Monday, October 5, 2009


By Amy Leigh Womack -
as published in the Macon Telegraph, October 4, 2009.

@ Beau Cabell

Stephen Grieser enjoys talking with people and teaching them how to be safe on the road. As a Dublin police officer, he hopes he can make a difference as he patrols the streets looking for violators.

Grieser, 34, is scheduled to be honored at the International Association of Chiefs of Police convention in Denver as one of 13 officers recognized by the association and Parade Magazine.

While a San Antonio police officer will be named 2009 Officer of the Year, Grieser and 11 other officers will be awarded with honorable mentions, according to an article appearing in today’s Parade Magazine, which appears in The Telegraph.

“He’s very conscientious about his job and dedicated,” said Sgt. James Champion, Grieser’s supervisor. “He really has a passion for helping the community as far as traffic goes and making the community safer.”

Police Chief Wayne Cain said national recognition speaks highly of Grieser and the police department. After seeing Grieser’s dedication, Champion said he wanted to find a way to reward him. The Officer of the Year award seemed to be a good fit, so he nominated Grieser.

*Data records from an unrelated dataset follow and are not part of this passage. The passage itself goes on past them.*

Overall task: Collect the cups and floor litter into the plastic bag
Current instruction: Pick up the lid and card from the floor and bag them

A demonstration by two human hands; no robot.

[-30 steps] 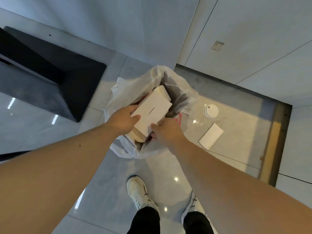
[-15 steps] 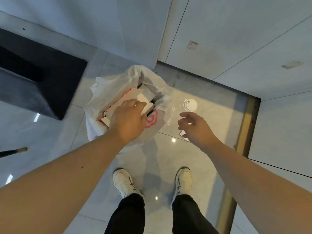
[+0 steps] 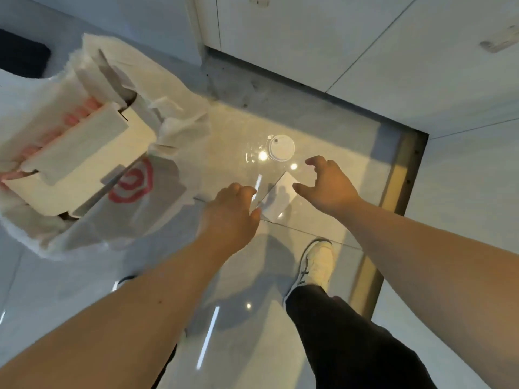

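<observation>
A white plastic bag [image 3: 146,217] with a red logo stands on the floor at the left, with a white cardboard box [image 3: 84,161] sticking out of its mouth. A clear cup with a white lid [image 3: 280,148] lies on the floor to the right of the bag. Just nearer me lies a flat white card [image 3: 283,196]. My right hand [image 3: 328,186] hovers over the card's right end, fingers spread and empty. My left hand [image 3: 233,214] is over the card's left corner, fingers curled down; whether it touches the card I cannot tell.
A wall and white cabinet doors [image 3: 309,37] close off the far side. A metal floor strip [image 3: 393,209] runs along the right. My right shoe [image 3: 317,262] stands just behind the card. A dark block [image 3: 22,60] sits at far left.
Both hands have left the box, which now rests in the bag. They have moved right and down to the white card on the floor. My view has shifted right and closer to the floor.
</observation>
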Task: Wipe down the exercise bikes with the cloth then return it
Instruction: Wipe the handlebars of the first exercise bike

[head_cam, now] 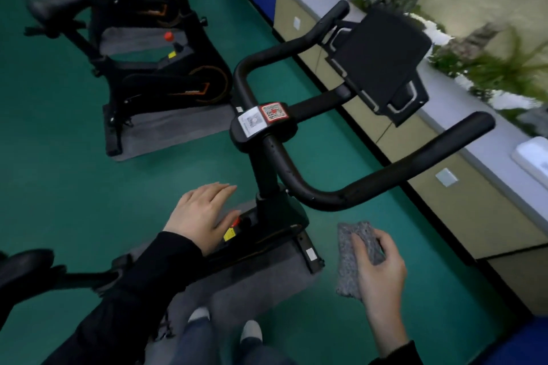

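Green floor (59, 172) — grey mats (261, 284) under black exercise bikes (267, 163).

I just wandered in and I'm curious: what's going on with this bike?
A person stands at the nearest exercise bike. Their right hand grips a grey cloth, held clear of the bike below the handlebars. Their left hand is flat and open over the frame; whether it touches is unclear. Two more bikes stand beyond on the green floor.

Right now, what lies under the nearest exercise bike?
A grey mat on the green floor. The bike's frame and the left sleeve cover much of it.
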Tool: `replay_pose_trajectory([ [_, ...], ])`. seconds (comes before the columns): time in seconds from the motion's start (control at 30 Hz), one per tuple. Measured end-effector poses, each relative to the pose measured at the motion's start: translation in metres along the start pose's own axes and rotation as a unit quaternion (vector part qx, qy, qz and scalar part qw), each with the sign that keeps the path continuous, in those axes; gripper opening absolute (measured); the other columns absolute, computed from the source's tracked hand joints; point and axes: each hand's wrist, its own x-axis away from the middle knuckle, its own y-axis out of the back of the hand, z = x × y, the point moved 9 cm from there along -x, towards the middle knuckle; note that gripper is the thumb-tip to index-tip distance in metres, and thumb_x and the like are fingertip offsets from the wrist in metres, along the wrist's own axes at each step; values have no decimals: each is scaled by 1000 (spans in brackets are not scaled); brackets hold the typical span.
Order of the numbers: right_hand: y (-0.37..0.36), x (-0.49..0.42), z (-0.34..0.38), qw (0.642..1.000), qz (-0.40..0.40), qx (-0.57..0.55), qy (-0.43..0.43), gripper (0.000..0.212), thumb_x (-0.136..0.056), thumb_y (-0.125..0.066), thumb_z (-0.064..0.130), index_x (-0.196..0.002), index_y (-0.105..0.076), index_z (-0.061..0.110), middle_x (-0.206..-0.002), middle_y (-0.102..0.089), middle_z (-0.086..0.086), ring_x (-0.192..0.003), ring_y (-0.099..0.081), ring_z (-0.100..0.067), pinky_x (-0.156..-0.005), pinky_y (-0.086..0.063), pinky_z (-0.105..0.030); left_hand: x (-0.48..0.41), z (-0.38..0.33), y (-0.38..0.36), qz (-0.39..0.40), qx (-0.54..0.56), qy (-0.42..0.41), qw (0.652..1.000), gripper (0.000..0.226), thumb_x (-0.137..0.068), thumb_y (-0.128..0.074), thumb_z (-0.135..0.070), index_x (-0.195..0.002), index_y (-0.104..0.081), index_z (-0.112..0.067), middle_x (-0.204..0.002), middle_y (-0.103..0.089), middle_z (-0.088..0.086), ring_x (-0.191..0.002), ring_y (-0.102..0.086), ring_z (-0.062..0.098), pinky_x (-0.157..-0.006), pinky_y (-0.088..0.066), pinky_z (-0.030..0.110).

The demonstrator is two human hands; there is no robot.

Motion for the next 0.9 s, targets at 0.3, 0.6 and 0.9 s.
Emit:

Grieser said he never thought his application would go any further than the submission. “You’re taking about something national, across the country,” he said.

Grieser graduated from Dublin High School in 1994 and enlisted in the U.S. Marine Corps. Four years later, he returned to Dublin and worked at a factory and as a construction worker.

Nothing really fulfilled him, he said, until 2004 when he joined the Dublin Police Department as a patrolman. “I always had an interest in law enforcement,” Grieser said.

Two years later he applied to work on the department’s HEAT team, which patrols the roads looking for aggressive and dangerous drivers. Since then he’s taught classes for parents and teenagers to help better prepare young drivers.

Champion said Grieser has taught about 40 classes at local schools and civic clubs in the past year. Assigned to a statewide older driver task force, Grieser created a form to be used by police officers when they encounter older drivers on the road.

Previously, there was no set standard other than a required vision test to ensure older drivers were fit to drive. Using Grieser’s form, police officers who encounter older drivers driving dangerously can write up a synopsis of the circumstances and send the form to the Georgia Department of Driver Services, he said.

A review board will look over the form and may send the case to a doctor to further examine if the driver is fit to get behind the wheel, Grieser said. “We’re not just trying to take their license away,” he said. Instead, Grieser said, the aim is to make the roads safer for everyone.